The quantum relative entropy is defined for any quantum states $\rho, \sigma$ as

$$D(\rho\|\sigma) = tr(\rho\log\rho) - tr(\rho\log\sigma)$$

For arbitrary choice of $\rho,\sigma$, the quantum relative entropy can take any nonnegative value. Consider some bipartite state $\rho_{AB}$ and let its marginals be $\rho_A$ and $\rho_B$. If we consider $D(\rho_{AB}\|\rho_A\otimes\rho_B)$, we have the mutual information.
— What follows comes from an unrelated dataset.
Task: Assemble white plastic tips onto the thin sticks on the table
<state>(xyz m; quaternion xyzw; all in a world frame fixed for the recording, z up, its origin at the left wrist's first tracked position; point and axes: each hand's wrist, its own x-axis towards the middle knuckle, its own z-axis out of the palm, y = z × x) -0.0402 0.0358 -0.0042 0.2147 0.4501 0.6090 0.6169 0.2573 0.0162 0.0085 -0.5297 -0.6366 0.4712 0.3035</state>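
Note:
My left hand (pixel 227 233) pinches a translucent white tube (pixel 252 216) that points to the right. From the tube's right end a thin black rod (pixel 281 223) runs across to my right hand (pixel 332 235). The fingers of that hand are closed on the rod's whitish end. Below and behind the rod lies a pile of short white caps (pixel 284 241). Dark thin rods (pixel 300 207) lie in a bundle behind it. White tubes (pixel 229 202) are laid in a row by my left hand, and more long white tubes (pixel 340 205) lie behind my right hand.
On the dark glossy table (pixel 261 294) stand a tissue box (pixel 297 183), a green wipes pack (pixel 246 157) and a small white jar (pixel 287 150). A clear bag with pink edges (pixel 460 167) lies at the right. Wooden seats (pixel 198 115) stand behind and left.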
Moreover, we have that

$$D(\rho_{AB}\|\rho_A\otimes\rho_B) \leq \min(2\log|A|, 2\log|B|)$$

Question

The one-shot analogue of the relative entropy is the max-relative entropy and is defined as

$$D_{\max}(\rho \| \sigma)=\inf \left\{\lambda \in \mathbb{R}: 2^{\lambda} \sigma \geq \rho\right\},$$

where $A\geq B$ is used to denote that $A-B$ is positive semidefinite. Like the ordinary relative entropy, the max-relative entropy can also take any nonnegative value. If I now consider $D_{\max}(\rho_{AB}\|\rho_A\otimes\rho_B)$, is there an upper bound on the maximum value that it can take?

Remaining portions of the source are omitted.